As you begin to ask more questions and listen to your students’ responses, certain trends begin to emerge; what does this particular student need, on this particular day? The T.U.B.B. S. Conferring Sheet can help you identify those needs. You can download the form on our free resources page.
T is for tools.
When a variety of tools are placed on the desk in front of students (not on a shelf), students are more likely to use them. In addition, when we do not have enough of every type of tool, students are “forced” to try out new ones. If a student uses a tool in a new or unusual way, successfully or unsuccessfully, you will want them to share their discovery with the class. This is an opportunity for the class to learn what works and what doesn’t work.
T is for teach.
This is important because you will almost always have students who have a simple, but effective strategy for solving a problem, who can then teach it to the class during the share. Look for this student.
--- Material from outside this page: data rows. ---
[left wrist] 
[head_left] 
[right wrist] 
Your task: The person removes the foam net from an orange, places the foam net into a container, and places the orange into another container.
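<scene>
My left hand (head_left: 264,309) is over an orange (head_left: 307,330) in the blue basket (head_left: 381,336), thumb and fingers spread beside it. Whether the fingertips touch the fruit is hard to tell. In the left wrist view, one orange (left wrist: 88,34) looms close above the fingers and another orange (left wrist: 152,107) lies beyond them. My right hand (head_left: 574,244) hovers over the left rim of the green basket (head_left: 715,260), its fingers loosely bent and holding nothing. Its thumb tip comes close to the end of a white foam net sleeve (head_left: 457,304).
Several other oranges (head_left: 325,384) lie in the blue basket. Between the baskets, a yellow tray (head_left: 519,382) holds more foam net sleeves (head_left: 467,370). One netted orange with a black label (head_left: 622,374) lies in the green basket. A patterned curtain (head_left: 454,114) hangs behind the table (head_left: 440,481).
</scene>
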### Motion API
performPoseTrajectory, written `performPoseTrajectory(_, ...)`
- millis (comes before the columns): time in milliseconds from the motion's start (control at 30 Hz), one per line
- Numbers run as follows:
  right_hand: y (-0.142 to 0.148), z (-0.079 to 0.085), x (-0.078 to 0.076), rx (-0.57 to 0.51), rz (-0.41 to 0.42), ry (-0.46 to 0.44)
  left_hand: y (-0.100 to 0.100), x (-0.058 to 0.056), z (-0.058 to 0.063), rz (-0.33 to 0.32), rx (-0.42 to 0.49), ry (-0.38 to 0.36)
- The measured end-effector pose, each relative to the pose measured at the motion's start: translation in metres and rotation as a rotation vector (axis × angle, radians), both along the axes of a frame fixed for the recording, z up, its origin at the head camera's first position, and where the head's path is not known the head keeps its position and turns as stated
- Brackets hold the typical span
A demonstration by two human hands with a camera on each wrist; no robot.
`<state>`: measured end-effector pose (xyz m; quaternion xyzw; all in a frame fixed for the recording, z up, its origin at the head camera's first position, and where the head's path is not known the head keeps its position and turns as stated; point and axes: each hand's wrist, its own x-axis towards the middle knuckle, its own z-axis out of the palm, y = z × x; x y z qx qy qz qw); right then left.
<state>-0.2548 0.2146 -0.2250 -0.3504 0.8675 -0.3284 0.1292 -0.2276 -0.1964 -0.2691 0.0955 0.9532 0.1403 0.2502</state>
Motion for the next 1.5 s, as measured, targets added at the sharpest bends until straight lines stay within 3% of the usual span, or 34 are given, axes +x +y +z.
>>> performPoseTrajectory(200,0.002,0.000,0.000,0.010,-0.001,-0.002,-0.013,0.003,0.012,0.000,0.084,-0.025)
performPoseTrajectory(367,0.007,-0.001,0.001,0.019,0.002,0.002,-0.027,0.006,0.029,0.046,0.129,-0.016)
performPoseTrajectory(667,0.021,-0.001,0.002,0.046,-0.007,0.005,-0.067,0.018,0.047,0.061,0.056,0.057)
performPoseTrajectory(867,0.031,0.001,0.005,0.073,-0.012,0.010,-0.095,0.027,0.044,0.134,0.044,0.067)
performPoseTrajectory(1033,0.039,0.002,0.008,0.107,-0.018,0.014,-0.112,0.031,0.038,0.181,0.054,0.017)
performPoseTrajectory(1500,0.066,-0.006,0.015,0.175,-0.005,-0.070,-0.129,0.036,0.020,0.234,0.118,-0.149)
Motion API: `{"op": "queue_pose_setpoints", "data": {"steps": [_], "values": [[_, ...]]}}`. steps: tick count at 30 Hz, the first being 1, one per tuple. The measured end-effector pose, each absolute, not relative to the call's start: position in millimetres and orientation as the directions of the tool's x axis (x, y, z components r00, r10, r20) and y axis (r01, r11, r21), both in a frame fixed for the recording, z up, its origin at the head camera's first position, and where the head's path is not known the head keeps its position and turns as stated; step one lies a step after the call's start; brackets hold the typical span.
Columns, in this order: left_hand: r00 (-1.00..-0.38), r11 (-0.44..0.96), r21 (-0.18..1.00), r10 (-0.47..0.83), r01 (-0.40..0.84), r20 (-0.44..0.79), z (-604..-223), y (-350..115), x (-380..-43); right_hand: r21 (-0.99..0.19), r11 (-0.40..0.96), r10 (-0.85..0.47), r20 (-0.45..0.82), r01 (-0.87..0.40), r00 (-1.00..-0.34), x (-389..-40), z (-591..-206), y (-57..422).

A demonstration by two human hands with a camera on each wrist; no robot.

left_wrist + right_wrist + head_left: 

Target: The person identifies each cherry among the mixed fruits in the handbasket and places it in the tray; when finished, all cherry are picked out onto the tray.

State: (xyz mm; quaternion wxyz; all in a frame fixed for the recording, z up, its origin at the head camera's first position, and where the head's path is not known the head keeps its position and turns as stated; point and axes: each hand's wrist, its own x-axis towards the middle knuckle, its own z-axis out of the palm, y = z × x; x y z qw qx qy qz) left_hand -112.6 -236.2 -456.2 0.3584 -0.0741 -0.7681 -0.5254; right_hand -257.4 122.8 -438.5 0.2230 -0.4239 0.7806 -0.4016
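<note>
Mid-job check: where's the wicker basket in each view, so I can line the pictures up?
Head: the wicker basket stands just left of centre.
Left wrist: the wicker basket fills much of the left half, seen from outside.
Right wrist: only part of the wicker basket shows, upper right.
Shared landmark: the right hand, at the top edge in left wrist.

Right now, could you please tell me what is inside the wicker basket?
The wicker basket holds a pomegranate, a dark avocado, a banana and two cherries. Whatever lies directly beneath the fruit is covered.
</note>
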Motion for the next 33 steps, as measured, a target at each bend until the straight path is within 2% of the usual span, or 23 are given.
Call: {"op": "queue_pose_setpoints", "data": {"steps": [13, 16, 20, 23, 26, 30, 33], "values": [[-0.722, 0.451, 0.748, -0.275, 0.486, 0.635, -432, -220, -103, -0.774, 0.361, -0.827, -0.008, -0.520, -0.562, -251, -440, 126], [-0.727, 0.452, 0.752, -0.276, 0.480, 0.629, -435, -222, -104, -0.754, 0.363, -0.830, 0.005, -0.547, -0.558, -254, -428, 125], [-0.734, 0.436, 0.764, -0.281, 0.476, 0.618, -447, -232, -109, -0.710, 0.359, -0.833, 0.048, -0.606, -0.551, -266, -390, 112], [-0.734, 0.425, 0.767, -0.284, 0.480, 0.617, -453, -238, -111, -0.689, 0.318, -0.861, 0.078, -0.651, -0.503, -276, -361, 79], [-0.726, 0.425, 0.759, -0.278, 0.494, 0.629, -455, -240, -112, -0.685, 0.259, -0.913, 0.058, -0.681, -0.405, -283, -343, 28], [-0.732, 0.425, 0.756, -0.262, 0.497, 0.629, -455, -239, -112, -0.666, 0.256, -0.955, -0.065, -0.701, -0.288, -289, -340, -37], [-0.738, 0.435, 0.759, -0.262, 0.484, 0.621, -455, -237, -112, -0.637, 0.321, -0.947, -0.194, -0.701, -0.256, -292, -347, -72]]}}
He or she will teach the others strategies and self-empowerment. Instead of the teacher explaining his or her way, the students teach one another. Peer to peer learning can be very effective in developing confidence and independence.
U is for understanding.
These are students who may struggle with language or reading comprehension. They do not understand what is happening in the problem. For these students, you may need to reread or act out the problem several times. Usually this is a matter best resolved through exposure to language, repetition, time, and strategic partnerships.
B is for Break -Through.
These are students who have been struggling and have finally had a break-through or reached a milestone. Even if it is a very small success, you will want to give a different Break-through student an opportunity to share how they solved their problem or learned something new, daily. This action will build confidence, kindness, and community. As the teacher leader, your actions show that everyone is valued and has something important to offer.
S is for stretch.
On a daily basis, you will have students who need to be stretched. They are usually quick to get the answer, but how did they do it? Is it through memorization? If so, have them use written or spoken words to explain their process, have them use a new model (number line) to stretch their thinking, or a new tool (base ten blocks). Alternative number choices can also be used to stretch the students’ thinking and skills.
Be mindful of who you speak to everyday. Who is it that gets to regularly share their voice and ideas in the classroom? Do all voices and ideas have equal value in your classroom? Would your students say the same thing?